Chelsea have pulled a financial rabbit out of the hat
04/02/2025 03:59 AM
Chelsea's valuation of their women's team, which helped them to avoid breaking Profitability and Sustainability Rules, has been greeted with scepticism by football finance experts.
Chelsea revealed on Monday that they made £198.7million by
selling subsidiaries to the club's parent company, with the transactions
helping them to avoid a PSR breach. It is believed the women's team were valued
at considerably more than £150million. PSR
allow a club to lose £105million over three seasons, or £35million per season,
on a rolling basis.
The valuation of the team has provoked surprise. Kieran Maguire,
the football finance guru, would have expected a figure of between £20million
and £30million.

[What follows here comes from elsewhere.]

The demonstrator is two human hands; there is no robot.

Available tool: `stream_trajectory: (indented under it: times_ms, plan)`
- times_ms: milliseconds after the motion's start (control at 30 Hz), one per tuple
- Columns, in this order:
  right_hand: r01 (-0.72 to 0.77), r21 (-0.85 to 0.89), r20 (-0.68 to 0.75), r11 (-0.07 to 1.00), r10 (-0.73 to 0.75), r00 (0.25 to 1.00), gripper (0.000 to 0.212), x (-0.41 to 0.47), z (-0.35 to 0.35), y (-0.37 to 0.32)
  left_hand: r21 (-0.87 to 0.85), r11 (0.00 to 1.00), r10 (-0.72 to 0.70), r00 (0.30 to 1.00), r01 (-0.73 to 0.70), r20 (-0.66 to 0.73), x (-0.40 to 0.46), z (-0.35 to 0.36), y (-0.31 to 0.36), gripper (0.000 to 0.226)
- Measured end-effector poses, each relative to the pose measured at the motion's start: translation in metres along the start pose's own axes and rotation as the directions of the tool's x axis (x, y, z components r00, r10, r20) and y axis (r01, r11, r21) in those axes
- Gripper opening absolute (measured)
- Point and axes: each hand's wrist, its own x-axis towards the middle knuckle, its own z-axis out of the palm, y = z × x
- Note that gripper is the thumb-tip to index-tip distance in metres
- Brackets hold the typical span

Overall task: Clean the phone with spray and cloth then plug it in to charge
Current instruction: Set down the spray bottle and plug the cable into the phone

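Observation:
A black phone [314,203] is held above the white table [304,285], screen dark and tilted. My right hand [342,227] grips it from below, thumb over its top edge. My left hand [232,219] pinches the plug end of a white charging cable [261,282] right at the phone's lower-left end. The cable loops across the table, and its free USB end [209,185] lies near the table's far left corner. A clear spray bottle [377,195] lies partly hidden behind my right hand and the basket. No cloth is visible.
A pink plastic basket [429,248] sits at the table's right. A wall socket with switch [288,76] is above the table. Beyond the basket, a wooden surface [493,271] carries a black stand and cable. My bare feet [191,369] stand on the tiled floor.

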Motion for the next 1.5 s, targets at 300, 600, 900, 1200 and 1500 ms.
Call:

That would be about double Chelsea Women's 2023-24 revenue, and
therefore comparable to the £305million for which Newcastle United (men's
and women's teams) were sold in 2021, when their turnover was £140.2million.

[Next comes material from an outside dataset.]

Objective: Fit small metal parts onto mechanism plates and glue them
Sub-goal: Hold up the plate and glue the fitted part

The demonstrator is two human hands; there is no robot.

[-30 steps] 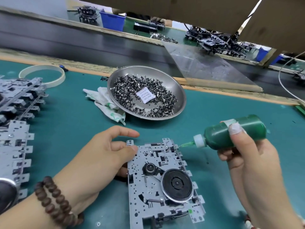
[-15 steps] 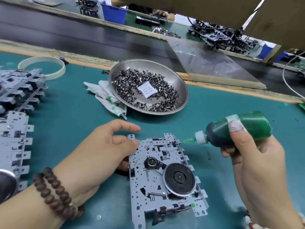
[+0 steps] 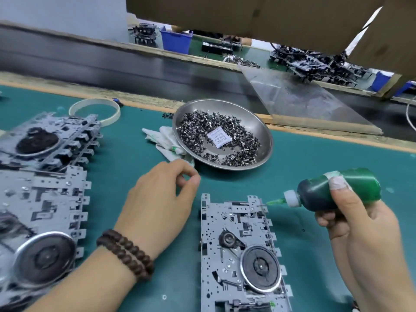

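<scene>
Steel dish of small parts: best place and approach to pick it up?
Take the steel dish by its bare near-right rim, coming from the right. The rim flares out thin, good for a pinch grip. The left edge sits over a white cloth, and loose parts fill the middle, so keep it level.

The stack of grey metal mechanism plates (image 3: 42,199) at the green mat's left edge is blurred and cut off there. The grey plate with a black flywheel (image 3: 240,255) runs off the bottom edge. Print on the small white paper slip (image 3: 219,137) in the steel dish is unreadable.

Green bench mat (image 3: 315,158), dark conveyor (image 3: 112,64), perhaps cardboard (image 3: 247,16) overhead.
</scene>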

"The women's game is a start-up so perhaps we would expect a
slightly higher multiplier but there still seems to be a big gap," Maguire
said. "The rules are either very poorly written, or Chelsea knows something
about the women's game that other observers are thinking is very ambitious."
Maguire added that when Chelsea were purchased by Todd
Boehly's consortium for £2.5billion in 2022, they paid £5.20 for every £1 of
revenue. Chelsea Women, who were taken over by the club's parent company, have
been valued at about £22.50 for every £1. "That is a very, very high multiple,"
Maguire said.
Indeed, Chelsea's valuation aids their PSR outlook. "There
was a significant gap in Chelsea's finances and they had to pull a rabbit out
of the hat somehow," Maguire said.
However, as Maguire stresses, the club have not broken any
Premier League rules. Chelsea would assert that their valuation, which was
audited by one of the "big four" accounting firms, reflects the women's team's
rising value. They have won the WSL for five consecutive seasons and are top of
the table this term with four games remaining.
"If I were working on the buy side and trying to get the
price down, I would laugh at numbers," Maguire said. "But Chelsea have got the
benefit of being on both the buy side and sell side. And they would just say,
'We think it's a fair price, prove otherwise.'"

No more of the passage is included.